S.B. 266 also prohibits universities and colleges from funding activities, speakers, events, and clubs that promote diversity, equity, and inclusion (DEI).

According toThe Chronicle of Higher Education, Florida is one of 20 states where bills targeting DEI on college campuses have been introduced. Last week, Republican North Dakota Gov. Doug Burgum signed the nation's first law prohibiting colleges from mandating DEI training.

In Florida, critics compared S.B. 266 to the Stop WOKE Act, a censorship law signed by DeSantis last year limiting how state university professors teach race, gender, and U.S. history. The legislation is widely viewed by progressives as part of the GOP-led war on critical race theory, a graduate-level academic framework for understanding systemic racism in the United States.

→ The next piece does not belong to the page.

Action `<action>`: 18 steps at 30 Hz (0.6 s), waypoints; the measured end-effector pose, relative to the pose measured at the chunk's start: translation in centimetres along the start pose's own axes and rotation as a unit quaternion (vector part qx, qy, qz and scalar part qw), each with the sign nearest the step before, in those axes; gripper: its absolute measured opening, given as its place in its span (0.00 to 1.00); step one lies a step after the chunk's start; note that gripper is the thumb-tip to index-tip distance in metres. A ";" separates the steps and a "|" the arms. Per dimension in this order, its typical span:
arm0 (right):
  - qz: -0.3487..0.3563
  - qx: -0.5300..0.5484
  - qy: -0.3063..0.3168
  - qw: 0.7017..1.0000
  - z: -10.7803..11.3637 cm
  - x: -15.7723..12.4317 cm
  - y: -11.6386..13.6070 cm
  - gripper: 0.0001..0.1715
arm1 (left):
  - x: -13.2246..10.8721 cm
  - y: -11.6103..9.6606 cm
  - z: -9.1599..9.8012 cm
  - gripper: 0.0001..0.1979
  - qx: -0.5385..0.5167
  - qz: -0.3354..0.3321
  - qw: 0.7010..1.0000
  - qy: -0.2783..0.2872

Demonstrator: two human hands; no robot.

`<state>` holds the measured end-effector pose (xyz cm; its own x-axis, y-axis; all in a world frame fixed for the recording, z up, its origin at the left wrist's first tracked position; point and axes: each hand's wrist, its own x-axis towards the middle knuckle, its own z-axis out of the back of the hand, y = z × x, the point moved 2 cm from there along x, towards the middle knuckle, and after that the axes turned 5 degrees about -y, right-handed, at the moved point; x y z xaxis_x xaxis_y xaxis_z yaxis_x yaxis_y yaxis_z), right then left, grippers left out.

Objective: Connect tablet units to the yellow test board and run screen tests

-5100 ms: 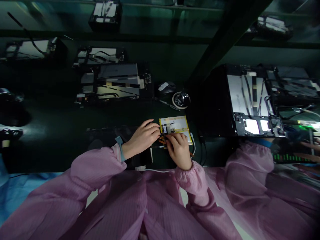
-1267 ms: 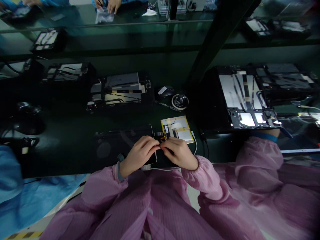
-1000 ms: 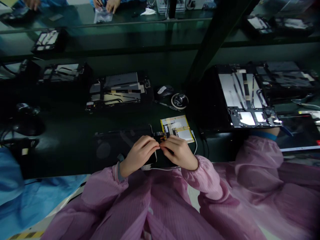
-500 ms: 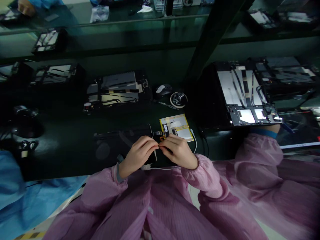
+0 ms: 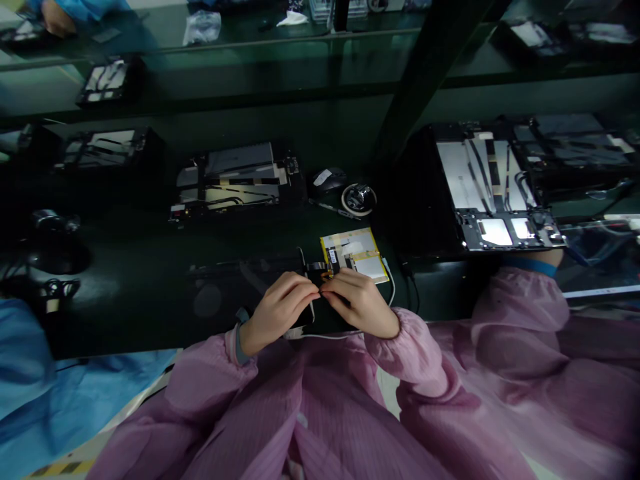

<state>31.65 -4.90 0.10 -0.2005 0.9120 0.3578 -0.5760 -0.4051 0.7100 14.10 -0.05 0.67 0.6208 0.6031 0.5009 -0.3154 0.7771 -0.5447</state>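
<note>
My left hand (image 5: 285, 303) and my right hand (image 5: 361, 301) meet fingertip to fingertip over the dark bench. Both are closed in a pinch; anything between the fingers is too small or hidden to make out. Just beyond my right hand lies a flat battery pack (image 5: 367, 263) with yellow edges, a white cable (image 5: 390, 279) at its right side. A short flex cable (image 5: 316, 266) runs left from the pack to a dark flat panel (image 5: 225, 287), which lies left of and partly under my left hand.
Behind stand stacks of opened tablet housings, at the left (image 5: 240, 177) and at the right (image 5: 495, 180). A computer mouse (image 5: 327, 179), a tape roll (image 5: 359, 199) and a pen-like tool (image 5: 334, 209) lie between. A co-worker's pink sleeve (image 5: 520, 300) is close on my right.
The view has shifted very slightly. Both hands stay pinched together in the same place, and nothing else has visibly moved.
</note>
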 end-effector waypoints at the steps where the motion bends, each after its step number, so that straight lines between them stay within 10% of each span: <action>1: 0.000 0.003 0.000 1.000 0.0 0.0 0.0 0.09 | -0.1 0.0 0.0 0.03 -0.002 0.000 1.000 0.001; 18: 0.003 -0.006 -0.001 1.000 -0.1 0.3 0.4 0.08 | -0.1 -0.2 0.0 0.04 0.007 0.017 1.000 0.020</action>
<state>31.25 -4.80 0.47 -0.2026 0.9094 0.3631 -0.5839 -0.4099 0.7007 14.11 -0.27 0.81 0.6373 0.6223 0.4545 -0.3477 0.7585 -0.5511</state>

In March, a federal appeals court upheld a preliminary injunction against the law.

"Just as it was positively dystopian with the Stop WOKE Act, it remains unconscionable that the state Legislature has spent this much time and energy trying to prevent students and faculty from engaging in conversations with which legislators personally disagree," ACLU of Florida staff attorney Jerry Edwards said in a statement.

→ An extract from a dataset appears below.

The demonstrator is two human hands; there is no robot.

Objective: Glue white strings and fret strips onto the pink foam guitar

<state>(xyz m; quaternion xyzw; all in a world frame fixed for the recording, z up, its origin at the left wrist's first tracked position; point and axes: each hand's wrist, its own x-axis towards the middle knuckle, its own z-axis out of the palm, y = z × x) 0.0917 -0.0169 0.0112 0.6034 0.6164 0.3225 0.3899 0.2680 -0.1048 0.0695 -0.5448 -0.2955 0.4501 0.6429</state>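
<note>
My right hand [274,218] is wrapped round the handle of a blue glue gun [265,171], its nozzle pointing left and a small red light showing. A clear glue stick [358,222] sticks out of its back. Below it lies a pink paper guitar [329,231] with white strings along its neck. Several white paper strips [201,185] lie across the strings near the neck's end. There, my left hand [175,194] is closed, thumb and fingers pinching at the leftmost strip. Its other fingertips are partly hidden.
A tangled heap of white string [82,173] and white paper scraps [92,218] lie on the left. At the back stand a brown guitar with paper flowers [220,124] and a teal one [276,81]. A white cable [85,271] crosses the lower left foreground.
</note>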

"Instead of engaging in meaningful policymaking to improve Floridians' lives, lawmakers have conjured a boogeyman out of thin air to expand the government's reach in all corners of our state," Edwards added. "Free speech does not end at the classroom door. The attack on free speech in education must end here. Gov. DeSantis must veto this unconstitutional bill."

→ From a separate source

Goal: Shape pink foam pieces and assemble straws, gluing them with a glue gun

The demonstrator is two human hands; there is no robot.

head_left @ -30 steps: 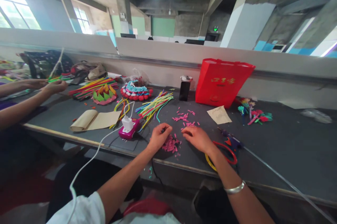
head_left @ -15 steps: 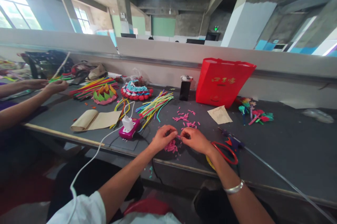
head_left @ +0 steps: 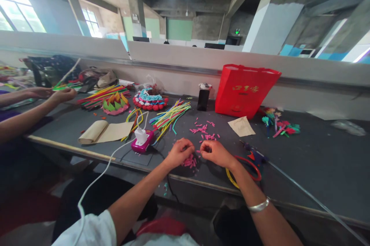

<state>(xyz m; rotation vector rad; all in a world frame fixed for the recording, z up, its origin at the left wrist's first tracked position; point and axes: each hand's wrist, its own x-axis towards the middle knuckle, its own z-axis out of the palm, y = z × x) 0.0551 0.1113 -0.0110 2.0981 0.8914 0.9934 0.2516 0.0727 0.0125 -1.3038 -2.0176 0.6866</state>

Leah Watson, senior staff attorney with the national ACLU's Racial Justice Program, said that "S.B. 266 is part of a coordinated attack by partisan politicians on our right to learn about systemic racism, sexism, oppression, and privilege in higher education. It serves only to undermine progress toward racial justice and must not be allowed to go into effect."

"This attack on DEI will remove important support for students of color, erase their heritage from campuses and classrooms, and ultimately lead to increased racial bias," Watson added.

NAACP Legal Defense Fund senior counsel Charles McLaurin warned that "if enacted, the S.B. 266 bill in Florida will threaten the quality of higher education inside and outside the classroom."

"All educators and students are entitled to participate and contribute to a fair and high-quality educational experience that is grounded in basic values of accuracy, equity, and truth," he added.

Also on Wednesday, the Florida Senate voted to expand the state's so-called "Don't Say Gay or Trans" law—a ban on "classroom instruction on sexual orientation or gender identity"—through eighth grade. The original law signed by DeSantis last year was applicable in grades K-3.

Under the expanded law, high school teachers would be banned from discussing sexual orientation or gender identity in a manner that is not "age appropriate or developmentally appropriate" for students. The legislation also prohibits educators from addressing transgender students by their preferred pronouns.

S.B. 266 and the expanded Don't Say Gay or Trans law—both of which DeSantis are expected to sign—come on top of a series of GOP-led Florida laws targeting K-12 education that have been condemned as academic censorship. These include a ban on an Advanced Placement African-American history course for high school students and a mandate that every book in classroom libraries be vetted by a state-trained "media specialist."

On Wednesday evening, 14 people including members of Dream Defenders, Florida Rising, and Showing Up for Racial Justice were arrested after an hourslong occupation of DeSantis' Tallahassee office to protest a wide range of policies and actions including attacks on education and academic freedom.